[Stored records]
'''

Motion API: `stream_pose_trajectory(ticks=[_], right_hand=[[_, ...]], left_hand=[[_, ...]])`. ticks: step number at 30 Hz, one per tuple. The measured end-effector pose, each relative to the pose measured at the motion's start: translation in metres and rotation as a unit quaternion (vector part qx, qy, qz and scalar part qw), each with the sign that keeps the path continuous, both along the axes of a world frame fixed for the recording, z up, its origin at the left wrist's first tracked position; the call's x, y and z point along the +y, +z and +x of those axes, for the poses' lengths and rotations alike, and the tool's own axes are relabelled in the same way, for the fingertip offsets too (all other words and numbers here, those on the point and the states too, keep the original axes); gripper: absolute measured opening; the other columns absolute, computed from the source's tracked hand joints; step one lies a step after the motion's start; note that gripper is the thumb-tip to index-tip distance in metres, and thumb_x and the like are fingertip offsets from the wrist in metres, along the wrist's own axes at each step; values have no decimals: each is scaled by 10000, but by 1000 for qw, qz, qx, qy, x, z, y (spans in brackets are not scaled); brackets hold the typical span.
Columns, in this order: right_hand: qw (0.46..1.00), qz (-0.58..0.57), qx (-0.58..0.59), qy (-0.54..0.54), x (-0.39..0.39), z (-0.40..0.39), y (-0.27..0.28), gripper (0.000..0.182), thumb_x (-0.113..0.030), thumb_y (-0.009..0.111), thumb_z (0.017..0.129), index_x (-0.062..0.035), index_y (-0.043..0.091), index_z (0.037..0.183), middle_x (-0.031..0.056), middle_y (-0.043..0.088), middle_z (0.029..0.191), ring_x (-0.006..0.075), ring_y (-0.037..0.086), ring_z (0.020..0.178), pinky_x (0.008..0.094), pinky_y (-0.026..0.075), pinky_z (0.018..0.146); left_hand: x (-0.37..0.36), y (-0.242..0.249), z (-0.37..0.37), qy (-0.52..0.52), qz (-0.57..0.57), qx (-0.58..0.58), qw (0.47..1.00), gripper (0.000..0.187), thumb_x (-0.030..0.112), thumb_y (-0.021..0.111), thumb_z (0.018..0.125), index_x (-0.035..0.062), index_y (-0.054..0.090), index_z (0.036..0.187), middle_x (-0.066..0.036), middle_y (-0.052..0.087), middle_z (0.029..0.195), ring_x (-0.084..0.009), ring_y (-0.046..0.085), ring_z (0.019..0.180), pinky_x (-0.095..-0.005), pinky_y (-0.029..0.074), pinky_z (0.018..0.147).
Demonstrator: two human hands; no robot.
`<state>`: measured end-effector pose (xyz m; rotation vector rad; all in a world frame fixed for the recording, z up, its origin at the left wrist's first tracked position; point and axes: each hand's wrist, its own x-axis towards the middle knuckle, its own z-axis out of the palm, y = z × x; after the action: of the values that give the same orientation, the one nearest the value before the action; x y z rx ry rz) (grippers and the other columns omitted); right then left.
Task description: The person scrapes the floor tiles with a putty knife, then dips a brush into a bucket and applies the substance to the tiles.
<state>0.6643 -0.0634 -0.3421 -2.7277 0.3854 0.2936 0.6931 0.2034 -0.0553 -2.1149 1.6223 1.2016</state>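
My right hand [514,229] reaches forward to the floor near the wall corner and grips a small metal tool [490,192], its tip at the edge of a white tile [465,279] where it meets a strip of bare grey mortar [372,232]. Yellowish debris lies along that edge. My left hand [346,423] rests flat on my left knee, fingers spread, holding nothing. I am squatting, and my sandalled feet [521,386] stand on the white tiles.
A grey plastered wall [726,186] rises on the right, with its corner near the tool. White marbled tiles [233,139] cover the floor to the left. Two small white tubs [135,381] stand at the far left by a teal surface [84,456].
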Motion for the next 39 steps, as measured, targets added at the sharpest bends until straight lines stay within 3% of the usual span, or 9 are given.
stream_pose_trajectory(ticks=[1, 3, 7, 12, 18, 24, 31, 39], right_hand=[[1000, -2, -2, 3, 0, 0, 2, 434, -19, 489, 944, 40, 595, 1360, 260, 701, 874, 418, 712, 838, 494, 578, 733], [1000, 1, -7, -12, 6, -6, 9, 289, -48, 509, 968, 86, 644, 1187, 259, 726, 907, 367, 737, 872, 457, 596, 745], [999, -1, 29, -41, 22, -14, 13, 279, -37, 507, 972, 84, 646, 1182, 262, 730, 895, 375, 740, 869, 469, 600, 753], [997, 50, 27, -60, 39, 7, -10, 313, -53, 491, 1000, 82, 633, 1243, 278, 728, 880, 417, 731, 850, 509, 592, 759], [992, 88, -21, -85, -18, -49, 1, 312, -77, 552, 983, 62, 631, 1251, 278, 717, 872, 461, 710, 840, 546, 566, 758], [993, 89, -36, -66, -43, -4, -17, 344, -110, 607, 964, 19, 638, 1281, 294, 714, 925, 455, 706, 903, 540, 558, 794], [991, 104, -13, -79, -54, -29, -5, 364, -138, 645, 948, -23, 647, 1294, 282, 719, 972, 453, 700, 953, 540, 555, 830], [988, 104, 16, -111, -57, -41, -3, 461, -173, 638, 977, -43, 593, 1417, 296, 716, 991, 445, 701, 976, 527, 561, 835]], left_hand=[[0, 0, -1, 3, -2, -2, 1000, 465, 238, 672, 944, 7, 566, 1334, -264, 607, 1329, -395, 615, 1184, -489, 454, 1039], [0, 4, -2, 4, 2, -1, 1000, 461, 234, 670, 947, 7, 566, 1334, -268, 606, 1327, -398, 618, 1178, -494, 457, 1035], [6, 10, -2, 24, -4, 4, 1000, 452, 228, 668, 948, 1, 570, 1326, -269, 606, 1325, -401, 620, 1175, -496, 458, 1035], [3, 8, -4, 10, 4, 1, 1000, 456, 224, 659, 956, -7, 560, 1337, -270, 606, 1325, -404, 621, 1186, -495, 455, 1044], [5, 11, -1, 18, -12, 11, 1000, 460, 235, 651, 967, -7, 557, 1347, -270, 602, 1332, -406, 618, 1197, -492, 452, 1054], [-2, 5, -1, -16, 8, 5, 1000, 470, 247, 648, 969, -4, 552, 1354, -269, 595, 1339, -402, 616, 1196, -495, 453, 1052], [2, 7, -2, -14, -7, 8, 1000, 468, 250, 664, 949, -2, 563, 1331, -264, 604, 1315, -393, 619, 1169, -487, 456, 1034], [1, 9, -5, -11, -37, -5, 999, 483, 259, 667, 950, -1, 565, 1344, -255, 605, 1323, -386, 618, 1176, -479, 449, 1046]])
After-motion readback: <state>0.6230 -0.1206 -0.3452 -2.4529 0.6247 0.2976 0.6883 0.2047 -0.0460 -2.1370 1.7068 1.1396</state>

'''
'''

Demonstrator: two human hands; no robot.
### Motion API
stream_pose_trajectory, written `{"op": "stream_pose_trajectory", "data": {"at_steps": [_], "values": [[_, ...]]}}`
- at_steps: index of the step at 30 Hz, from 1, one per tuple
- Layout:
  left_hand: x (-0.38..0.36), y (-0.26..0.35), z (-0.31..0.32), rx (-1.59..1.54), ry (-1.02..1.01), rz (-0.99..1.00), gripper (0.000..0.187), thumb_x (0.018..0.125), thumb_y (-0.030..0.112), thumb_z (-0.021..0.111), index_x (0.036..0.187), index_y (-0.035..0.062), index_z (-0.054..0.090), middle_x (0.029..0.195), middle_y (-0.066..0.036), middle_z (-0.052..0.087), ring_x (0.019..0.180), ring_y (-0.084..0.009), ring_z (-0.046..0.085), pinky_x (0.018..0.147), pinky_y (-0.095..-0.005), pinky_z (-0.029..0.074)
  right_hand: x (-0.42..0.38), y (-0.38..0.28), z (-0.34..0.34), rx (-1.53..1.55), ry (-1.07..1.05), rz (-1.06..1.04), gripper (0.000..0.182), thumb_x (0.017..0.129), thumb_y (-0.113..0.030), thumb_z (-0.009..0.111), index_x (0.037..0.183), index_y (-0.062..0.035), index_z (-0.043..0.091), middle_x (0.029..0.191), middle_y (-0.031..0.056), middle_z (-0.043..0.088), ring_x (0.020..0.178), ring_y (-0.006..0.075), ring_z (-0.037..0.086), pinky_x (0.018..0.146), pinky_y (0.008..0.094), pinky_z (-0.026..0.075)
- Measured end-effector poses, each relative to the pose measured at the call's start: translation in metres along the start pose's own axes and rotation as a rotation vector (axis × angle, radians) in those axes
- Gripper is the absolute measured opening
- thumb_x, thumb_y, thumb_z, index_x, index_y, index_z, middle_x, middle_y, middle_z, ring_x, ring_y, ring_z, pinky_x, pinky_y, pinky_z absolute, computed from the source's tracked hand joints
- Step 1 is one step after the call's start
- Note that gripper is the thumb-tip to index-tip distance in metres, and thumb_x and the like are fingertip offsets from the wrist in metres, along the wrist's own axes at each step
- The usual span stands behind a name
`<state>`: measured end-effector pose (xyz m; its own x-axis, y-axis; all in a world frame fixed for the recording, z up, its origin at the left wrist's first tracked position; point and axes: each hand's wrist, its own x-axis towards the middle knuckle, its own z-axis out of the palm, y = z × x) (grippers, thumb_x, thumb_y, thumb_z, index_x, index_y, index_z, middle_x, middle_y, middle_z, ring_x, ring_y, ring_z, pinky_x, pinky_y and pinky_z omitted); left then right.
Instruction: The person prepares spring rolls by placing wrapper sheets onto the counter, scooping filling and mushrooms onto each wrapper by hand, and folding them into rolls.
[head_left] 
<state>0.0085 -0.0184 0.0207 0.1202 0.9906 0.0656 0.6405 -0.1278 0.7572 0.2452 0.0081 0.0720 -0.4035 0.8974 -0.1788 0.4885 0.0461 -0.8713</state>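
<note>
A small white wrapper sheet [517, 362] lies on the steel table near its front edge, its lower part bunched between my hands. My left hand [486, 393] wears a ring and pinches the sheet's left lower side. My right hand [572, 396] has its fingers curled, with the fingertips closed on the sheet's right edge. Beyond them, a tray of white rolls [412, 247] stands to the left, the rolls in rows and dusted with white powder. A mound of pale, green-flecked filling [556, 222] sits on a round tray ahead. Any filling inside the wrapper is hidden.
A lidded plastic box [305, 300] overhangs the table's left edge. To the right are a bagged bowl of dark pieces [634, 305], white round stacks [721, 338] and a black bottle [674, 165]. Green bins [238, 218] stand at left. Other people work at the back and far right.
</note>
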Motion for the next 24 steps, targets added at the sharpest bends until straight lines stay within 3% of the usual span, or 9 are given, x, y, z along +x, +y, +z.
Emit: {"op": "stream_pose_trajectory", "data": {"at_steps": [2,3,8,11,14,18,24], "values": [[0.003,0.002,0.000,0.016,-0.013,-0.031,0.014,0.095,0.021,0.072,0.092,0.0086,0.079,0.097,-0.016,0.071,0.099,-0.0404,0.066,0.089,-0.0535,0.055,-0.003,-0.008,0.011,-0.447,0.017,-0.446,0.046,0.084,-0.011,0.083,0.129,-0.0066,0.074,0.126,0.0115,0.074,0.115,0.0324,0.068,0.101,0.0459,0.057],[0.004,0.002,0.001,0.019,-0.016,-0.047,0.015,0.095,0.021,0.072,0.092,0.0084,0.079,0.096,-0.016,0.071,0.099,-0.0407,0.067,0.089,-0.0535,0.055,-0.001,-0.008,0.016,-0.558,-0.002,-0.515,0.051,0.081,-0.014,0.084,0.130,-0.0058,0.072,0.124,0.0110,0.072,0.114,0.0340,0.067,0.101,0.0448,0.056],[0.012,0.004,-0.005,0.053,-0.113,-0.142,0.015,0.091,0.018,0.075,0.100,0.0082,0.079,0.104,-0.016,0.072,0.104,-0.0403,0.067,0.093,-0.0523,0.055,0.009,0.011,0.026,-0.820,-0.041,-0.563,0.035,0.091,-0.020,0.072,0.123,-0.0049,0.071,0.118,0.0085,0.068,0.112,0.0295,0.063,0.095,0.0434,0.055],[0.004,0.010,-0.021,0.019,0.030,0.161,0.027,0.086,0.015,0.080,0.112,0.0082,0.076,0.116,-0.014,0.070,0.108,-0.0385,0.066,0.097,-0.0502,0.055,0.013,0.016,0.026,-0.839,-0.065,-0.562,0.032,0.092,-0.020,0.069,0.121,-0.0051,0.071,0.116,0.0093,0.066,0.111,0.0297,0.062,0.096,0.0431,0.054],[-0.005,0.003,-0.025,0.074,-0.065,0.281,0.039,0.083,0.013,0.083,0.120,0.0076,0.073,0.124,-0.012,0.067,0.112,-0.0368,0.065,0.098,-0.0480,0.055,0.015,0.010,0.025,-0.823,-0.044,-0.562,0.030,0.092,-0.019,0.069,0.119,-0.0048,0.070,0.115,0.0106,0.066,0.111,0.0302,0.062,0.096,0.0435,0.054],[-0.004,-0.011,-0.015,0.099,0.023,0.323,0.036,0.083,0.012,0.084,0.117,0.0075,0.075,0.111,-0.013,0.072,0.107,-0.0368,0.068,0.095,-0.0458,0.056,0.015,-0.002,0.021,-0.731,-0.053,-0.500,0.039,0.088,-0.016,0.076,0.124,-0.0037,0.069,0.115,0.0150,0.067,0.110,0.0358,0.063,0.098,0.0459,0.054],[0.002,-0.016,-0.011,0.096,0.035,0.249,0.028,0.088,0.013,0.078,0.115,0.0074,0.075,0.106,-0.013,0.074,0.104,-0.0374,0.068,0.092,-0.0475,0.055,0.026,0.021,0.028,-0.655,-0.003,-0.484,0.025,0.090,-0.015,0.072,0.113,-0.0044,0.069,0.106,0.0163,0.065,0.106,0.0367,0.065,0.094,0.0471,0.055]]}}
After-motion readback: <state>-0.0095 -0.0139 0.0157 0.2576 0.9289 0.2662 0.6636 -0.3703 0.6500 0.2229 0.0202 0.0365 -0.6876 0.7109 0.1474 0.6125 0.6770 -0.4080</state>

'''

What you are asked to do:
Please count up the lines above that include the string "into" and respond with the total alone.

Solution:
2